Imperial Rome went down because of a deliberate effort against elite innovation; leaving the field to be dominated by simple generals such as Diocletian… Instead of the top-notch intellectuals the best regimes throughout history surrounded themselves with.

In physics one studies, to start with, friction-less trains of mass zero, to teach basic dynamics. Similarly fans of economic theory as taught in USA schools say that economics is like other sciences: economics starts with simplified, basic formulas.

They opine that basic market theory assumes that goods are available as needed to be purchased by consumers with “perfect knowledge.” As one advances to higher-level classes, one learns the corrections for effect of advertising, imperfect knowledge, and externalities such as polluting air and water.

Nice. And that’s indeed what is taught as “economics” in the USA and all and any organization that advocates the economic system thriving in the USA (complete with a for-profit, “marketplace“, Obamacare).

But this is all wrong.

Reducing economics to the market’s inner guts, assumes a plutophile vision of economics. It assumes that economics is all about, and only about, the “free market”. But there is no such a thing. A market is never “free”. What looks “free” is actually government regulated. Even ‘deregulation’ is government regulated.

What looked like financial deregulation under Clinton was actually the regulation of providing the largest financial actors with a number of advantages on smaller actors and over the rest of the socioeconomy.  

Even more fundamentally, giant economies, such as the Inca empire, or (a large part of) Late Rome did without free market, and thrived. Economically (that Rome thrive economically until overrun by savages is a recent and surprising discovery in 21 C archeology).

Stalin’s “free-market”-free economy thrived enough to vanquish Hitler. Nazi economists were so sure of the superiority of their free market, they thought there was no way it would not take more than a few months to destroy the “command and control” USSR. That illusion did not survive contact with Soviet made and conceived T34 tanks. To add injury to insult, the Soviets were then able to out-produce the Nazi style free market.

The UK and the USA used a command and control economic model similar to the one used by the Soviets to out-produce the Nazis. Mass production concentrated on very few types, decided from above. The USA effort was headed by a young Canadian economist, Galbraith.

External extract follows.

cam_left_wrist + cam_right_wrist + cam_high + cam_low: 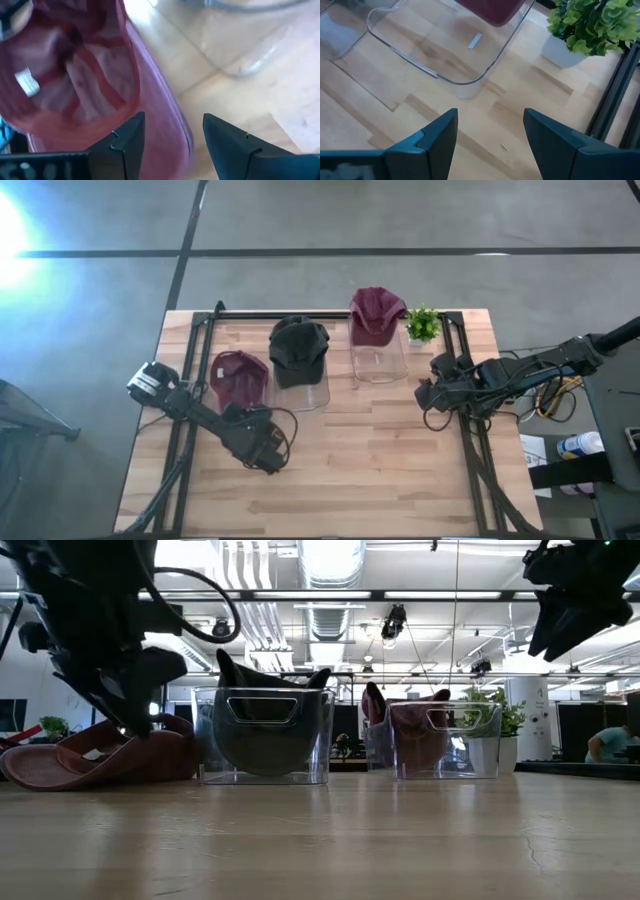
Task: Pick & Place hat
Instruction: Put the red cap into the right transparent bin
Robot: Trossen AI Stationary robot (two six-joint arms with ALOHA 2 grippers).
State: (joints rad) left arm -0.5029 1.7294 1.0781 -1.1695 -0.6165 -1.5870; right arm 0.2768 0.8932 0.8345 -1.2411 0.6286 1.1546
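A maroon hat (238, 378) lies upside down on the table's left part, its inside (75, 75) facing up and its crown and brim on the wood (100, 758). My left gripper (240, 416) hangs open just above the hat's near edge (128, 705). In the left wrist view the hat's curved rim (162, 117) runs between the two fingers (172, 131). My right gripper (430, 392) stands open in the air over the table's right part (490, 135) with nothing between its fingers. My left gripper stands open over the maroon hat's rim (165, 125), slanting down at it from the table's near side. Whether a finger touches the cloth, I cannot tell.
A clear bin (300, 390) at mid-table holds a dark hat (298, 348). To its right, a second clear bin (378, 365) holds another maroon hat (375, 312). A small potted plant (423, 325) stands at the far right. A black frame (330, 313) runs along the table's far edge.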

Nowadays, the People’s Republic of China’s economy, which uses a lot of command and control of the economy, has been persistently doing much better economically than the “free market” West.

So “economics” is a much larger subject than just what American economists call the “free market”.

That the biggest picture, in economics, is from the government is the perspective that eludes persistently American economists. In economy, God is not the market. God is the (hopefully democratic) government.

If the government is democratic, most people will profit from the economy beyond mere subsistence, and so more minds will partake in the society, making the civilization smarter. A virtuous circle of involvement.

And what economic science ought to guide the government? Not the free market, assuredly, as this is the creature of the government. The government needs to be guided by real, all-encompassing economic science.

What could be a proper foundation for the whole science of economics? Energy. Just as in physics. Just as what is desperately in need of regulation now. See fracking, and the just uncovered fact it’s about 50% of USA greenhouse emissions right now.

Of course that will tell Obama nothing: he is not really the guy governing right now. It’s rather the creature down below that is governing, a magma of a few thousands plutocrats with crocodilian aspirations. They govern the jungle that feed them, complete with economists perched on the highest branches, eying the scraps left by the kills they gorge on. 

***

Patrice Ayme

***

Henri IV used the word “laboureurs” (from the Roman word, laborare, to work). That, of course gave the English “laborers”, and “labor”. So, three centuries before Henry Ford, Henri argued that workers ought to be paid enough to be well fed. Something denied to 50 million citizens of the USA (many of them working, see preceding essay). Today.